Wednesday, July 30, 2025

Emily Ruhl | Blue Moon / 2021

the end of beginning

by Douglas Messerli

 

Emily Ruhl (screenwriter and director) Blue Moon / 2021 [13 minutes]

 

Los Angeles Director Emily Ruhl explores the simple dynamics of a budding lesbian relationship between her two engaging characters Maya Davis (Olivia Berris) and Petra Lindvall (Audra Rae Thornton), who obviously have met up with one another several times, but on this on this special day are having their first serious date. Maya introduces her new friend to a very special place—a view of the sprawling city from the far reaches of Sunset Boulevard which when lit up at night, as Ruhl shows it here, has appeared in many a movie. It is a very lovely view, however, and the two are delighted to share the sunset as the vast expanse of city lights come alive below them.


      From there they move on the house that has been left Maya by her divorced father. It’s a sweet rustic place, where the two get to know one another better, Petra describing her past life as being packed away in boxes in her parent’s residence far away, and Maya sympathizing with her unhappy youth by describing her own miserable childhood, almost a requirement for LGBTQ films.

     Petra, spotting a guitar set up against the wall, plays a short tune, while Maya begins to make love to her, the two joining each other in bed for a truly sensual sexual workout in which it appears Maya has an orgasm—the entire sexual scene representing women which we simply don’t see often enough in LGBTQ movies.
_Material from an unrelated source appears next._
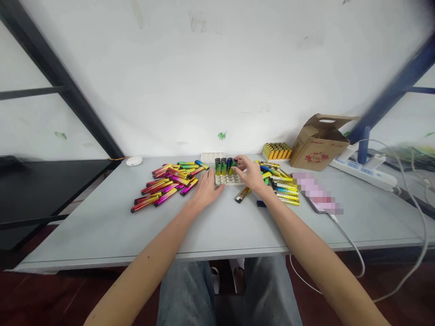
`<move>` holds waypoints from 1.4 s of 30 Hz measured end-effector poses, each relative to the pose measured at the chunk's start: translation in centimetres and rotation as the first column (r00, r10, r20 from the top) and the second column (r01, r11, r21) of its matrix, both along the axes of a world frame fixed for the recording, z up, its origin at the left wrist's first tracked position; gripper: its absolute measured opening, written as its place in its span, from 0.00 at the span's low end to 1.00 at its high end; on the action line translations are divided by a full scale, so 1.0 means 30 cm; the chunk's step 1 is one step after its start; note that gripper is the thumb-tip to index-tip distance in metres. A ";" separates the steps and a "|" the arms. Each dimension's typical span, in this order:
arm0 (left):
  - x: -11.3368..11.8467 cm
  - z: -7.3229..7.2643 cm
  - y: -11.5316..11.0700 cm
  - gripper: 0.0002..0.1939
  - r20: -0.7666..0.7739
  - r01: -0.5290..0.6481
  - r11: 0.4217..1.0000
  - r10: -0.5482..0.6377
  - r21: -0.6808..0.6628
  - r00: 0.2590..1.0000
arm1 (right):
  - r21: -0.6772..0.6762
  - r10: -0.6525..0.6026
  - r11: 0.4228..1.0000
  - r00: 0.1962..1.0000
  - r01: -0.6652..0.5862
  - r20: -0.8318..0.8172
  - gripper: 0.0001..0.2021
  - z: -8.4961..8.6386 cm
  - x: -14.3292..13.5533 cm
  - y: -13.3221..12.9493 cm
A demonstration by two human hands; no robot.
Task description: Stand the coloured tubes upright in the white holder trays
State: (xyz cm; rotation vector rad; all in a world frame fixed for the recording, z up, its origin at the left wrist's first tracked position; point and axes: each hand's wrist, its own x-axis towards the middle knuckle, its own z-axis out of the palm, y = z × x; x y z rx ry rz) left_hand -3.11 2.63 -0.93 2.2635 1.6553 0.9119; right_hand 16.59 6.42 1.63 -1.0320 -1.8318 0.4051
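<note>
A white tray with round holes lies in the middle of the table. Several green and dark lighters stand upright along its back row. My left hand rests at the tray's left edge, fingers apart, holding nothing. At the row's right end, the thumb and fingers of my right hand close round a green lighter standing in the tray. To the left lies a loose pile of red, pink and yellow lighters. Yellow, blue and green lighters lie loose to the right.
Behind is another white tray. Back right are a filled block of yellow lighters, an open cardboard box and a power strip. A phone with a white cable lies at the right. A small white case sits back left.
</note>
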 end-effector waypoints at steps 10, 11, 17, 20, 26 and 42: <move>0.013 0.010 -0.008 0.33 -0.004 0.016 1.000 -0.016 0.024 1.000 | -0.010 -0.074 0.997 0.997 0.074 0.016 0.14 -0.002 -0.018 0.024; 0.013 0.010 -0.008 0.32 -0.008 0.021 0.999 -0.021 0.027 1.000 | -0.010 -0.081 0.997 0.996 0.081 0.037 0.14 0.001 -0.020 0.024; 0.010 0.006 -0.009 0.31 0.003 0.036 0.999 -0.036 0.030 0.999 | 0.040 -0.079 0.996 0.986 0.074 0.144 0.14 -0.004 -0.021 0.018; 0.005 -0.001 -0.002 0.32 0.000 0.009 1.000 -0.009 0.010 1.000 | 0.058 -0.103 0.994 0.982 0.095 0.159 0.14 -0.010 -0.016 0.016; 0.003 -0.006 0.003 0.33 0.000 -0.001 1.000 0.001 -0.007 1.000 | 0.089 -0.140 0.988 0.964 0.123 0.225 0.13 -0.006 -0.007 0.008; -0.003 0.002 -0.002 0.33 0.007 -0.009 0.999 0.009 -0.046 1.000 | 0.051 -0.271 0.963 0.944 0.266 0.188 0.14 0.047 0.140 0.027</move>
     It’s clear that any hesitancy these two might have had in the past, has been wiped away in this afternoon and evening, and unless the film is somehow tricking us, we are assured that this couple will soon settle down to receive the gift of one another that one discovers only through a quirk of chance—a blue moon is the second full moon of a month that appears only by the happenstance of extra calendar days in certain months—a musical theme of this short.

     The blue moon also symbolizes completion, fruition, and culmination, but here I am certain we are not meant to read that as an ending but rather as an end to the two women’s’ loneliness and a beginning of their full relationship.

      This is not a profound or eventful work, but a gentle reading of the fulfillment of love, the kind of work that doesn’t show up too often in the busy, troublesome, messy world of LGBTQ lives.

 

Los Angeles, October 22, 2021

Reprinted from My Queer Cinema (July 2025).